One car bomb killed at least nine people and wounded 27 in the upmarket Karrada neighbourhood, hurling shrapnel into the next street and blowing out glass from nearby buildings. At least two other blasts hit Karrada, including another car bomb attack that killed one person, police said.
Witnesses saw at least four wrecked cars full of shrapnel and bloodied seats near a popular, ice-cream shop in Karrada.
In the Iraqi capital's northwestern Kadhimiya district, a car bomb killed six people and wounded others when it struck a street lined with restaurants.
Another car bomb targeting a police patrol in the mixed Mansour neighbourhood killed two people, police said. Twin roadside bombs killed two people and wounded 9 in a mostly Shi'ite district of the southern Doura neighbourhood.
Tensions have been high in Iraq as it struggles with its worst political turmoil in a year in the aftermath of the U.S. troop withdrawal nearly nine years after the invasion that ousted Saddam Hussein.
Attacks against mostly Shi'ite targets surged after Shi'ite Prime Minister Nuri al-Maliki's government moved against senior members of the Sunni-backed Iraqiya political bloc.
Sunday, a suicide car bombing killed 19 people at a Baghdad police academy.
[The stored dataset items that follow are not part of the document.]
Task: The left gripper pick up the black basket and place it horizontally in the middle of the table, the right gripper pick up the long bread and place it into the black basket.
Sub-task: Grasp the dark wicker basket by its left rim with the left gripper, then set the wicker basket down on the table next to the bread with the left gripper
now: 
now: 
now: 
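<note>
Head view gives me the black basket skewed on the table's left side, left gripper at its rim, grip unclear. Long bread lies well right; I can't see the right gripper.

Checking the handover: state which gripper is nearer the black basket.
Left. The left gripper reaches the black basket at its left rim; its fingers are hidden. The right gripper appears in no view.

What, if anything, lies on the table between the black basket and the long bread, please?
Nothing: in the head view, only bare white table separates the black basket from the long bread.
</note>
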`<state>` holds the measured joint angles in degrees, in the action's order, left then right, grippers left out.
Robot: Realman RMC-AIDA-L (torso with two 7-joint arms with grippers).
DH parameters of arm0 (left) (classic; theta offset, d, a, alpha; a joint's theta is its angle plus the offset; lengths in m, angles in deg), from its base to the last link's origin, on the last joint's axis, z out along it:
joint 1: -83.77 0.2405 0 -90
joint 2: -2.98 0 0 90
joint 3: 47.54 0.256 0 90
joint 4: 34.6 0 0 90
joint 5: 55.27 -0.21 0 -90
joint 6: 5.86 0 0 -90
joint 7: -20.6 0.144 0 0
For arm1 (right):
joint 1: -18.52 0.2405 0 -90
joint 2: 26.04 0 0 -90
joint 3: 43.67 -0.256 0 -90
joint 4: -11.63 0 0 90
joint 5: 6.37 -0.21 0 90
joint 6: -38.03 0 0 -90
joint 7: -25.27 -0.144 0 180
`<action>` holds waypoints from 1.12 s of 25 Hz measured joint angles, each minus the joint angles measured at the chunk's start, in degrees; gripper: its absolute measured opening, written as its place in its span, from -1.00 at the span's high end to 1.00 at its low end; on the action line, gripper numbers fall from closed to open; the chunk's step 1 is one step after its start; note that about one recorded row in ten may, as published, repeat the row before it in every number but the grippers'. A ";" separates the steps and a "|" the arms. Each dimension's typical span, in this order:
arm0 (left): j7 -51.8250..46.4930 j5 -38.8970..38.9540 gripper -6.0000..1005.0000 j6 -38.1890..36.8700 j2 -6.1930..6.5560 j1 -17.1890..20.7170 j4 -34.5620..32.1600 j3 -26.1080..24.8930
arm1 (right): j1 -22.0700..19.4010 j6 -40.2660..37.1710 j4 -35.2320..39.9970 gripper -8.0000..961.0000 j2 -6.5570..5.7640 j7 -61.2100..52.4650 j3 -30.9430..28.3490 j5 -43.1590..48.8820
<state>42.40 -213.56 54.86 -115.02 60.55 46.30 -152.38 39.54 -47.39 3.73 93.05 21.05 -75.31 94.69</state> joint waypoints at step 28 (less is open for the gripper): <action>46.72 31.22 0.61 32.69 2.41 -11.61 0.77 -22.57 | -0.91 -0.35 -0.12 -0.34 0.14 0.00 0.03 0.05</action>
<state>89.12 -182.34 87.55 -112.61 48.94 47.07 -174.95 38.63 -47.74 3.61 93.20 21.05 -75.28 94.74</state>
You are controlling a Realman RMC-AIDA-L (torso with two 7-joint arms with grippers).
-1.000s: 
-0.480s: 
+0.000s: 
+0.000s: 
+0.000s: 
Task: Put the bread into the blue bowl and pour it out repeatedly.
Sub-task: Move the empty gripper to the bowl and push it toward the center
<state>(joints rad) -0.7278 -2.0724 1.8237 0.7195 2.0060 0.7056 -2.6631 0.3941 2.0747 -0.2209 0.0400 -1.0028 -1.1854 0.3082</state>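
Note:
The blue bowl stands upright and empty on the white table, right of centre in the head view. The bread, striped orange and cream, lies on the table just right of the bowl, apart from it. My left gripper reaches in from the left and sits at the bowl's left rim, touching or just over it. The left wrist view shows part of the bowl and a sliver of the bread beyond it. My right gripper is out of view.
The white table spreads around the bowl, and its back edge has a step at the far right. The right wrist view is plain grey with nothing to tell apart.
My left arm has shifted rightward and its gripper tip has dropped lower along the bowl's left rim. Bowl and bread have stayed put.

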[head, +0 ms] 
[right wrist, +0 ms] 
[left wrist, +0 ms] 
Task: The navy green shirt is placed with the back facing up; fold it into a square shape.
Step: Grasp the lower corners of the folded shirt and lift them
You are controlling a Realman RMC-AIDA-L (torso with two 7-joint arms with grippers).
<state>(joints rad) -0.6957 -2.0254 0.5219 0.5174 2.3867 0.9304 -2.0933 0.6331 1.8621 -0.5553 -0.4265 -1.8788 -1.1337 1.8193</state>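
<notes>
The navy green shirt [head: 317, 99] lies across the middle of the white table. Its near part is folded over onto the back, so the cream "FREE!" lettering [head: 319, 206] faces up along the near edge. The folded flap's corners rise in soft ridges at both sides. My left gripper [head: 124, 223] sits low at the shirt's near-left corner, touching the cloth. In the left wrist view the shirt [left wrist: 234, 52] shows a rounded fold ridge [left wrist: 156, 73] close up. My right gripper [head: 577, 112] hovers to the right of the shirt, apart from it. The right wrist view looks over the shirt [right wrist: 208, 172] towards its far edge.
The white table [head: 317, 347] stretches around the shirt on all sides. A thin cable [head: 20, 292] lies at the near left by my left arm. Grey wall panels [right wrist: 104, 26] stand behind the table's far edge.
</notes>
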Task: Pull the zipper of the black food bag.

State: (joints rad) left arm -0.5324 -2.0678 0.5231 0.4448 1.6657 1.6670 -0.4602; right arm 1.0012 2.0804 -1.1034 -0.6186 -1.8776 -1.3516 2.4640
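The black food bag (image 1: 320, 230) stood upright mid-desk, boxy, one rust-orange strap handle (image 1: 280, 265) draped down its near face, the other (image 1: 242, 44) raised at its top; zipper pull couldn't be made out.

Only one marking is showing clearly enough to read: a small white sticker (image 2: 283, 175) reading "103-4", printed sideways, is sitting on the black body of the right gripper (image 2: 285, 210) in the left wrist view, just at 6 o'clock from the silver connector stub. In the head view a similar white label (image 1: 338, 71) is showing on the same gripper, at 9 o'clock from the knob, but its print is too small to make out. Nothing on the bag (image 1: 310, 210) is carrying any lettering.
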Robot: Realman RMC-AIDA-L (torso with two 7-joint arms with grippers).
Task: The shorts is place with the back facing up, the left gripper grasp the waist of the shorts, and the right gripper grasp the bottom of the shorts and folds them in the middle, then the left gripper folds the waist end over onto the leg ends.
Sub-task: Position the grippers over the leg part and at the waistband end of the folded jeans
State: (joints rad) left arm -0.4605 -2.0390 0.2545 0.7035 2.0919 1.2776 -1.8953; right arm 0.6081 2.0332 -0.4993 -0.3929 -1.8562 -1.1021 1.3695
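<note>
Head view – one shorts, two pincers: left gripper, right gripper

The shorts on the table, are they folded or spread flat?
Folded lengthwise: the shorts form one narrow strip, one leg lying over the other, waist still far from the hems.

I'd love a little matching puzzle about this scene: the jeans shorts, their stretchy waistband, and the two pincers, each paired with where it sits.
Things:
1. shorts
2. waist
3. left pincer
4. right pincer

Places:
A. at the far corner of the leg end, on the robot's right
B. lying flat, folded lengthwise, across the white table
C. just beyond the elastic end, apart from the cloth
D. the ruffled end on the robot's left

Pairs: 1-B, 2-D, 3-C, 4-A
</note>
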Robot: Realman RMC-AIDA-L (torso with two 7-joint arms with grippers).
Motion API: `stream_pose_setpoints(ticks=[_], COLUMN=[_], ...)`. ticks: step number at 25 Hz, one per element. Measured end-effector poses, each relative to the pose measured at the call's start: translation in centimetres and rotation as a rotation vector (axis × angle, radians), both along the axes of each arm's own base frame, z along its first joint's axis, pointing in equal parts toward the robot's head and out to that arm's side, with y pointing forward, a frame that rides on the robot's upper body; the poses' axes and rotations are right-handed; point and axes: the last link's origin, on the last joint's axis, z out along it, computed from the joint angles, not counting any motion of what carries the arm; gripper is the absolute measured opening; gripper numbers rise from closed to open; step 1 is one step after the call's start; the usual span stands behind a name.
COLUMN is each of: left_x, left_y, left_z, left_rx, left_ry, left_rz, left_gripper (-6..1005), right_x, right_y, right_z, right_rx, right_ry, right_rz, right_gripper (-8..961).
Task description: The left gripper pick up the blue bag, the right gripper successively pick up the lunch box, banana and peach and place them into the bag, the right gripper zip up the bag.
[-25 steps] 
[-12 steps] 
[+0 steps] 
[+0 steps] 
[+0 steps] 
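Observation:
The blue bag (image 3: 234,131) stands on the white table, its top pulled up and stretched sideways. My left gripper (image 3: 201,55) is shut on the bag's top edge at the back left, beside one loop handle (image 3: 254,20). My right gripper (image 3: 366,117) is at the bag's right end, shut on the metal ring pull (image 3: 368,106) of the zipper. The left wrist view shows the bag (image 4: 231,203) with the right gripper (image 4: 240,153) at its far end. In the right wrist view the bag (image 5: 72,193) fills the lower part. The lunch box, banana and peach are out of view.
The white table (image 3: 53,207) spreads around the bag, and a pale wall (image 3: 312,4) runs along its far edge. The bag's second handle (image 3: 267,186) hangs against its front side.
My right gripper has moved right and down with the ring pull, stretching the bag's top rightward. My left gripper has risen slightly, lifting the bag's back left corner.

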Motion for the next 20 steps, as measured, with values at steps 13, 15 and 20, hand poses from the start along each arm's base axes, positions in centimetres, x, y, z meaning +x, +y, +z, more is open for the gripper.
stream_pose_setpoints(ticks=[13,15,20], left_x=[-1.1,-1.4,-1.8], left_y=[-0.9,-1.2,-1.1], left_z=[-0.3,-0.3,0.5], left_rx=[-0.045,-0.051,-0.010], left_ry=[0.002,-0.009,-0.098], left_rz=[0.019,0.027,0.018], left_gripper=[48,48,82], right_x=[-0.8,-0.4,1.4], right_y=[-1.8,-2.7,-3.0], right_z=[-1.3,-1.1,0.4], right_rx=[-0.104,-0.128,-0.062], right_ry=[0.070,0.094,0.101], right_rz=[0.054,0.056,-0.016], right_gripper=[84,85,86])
While violence has ebbed since the height of the war, al-Qaeda affiliated Sunni Islamist insurgents are still capable of major attacks. They often target government buildings and Iraqi security forces.
Maliki's fragile coalition of Sunni Arabs, Shi'ites and Kurds is negotiating to ease the crisis, which revived fears of a return to the sectarian strife seen in 2006-2007 when tens of thousands of Iraqis were killed.
In January a suicide bomber killed 31 people in a Shi'ite funeral procession in Baghdad's Zaafaraniya neighbourhood. Days earlier a suicide bomber killed 53 in an attack on Shi'ite pilgrims in Basra in southern Iraq.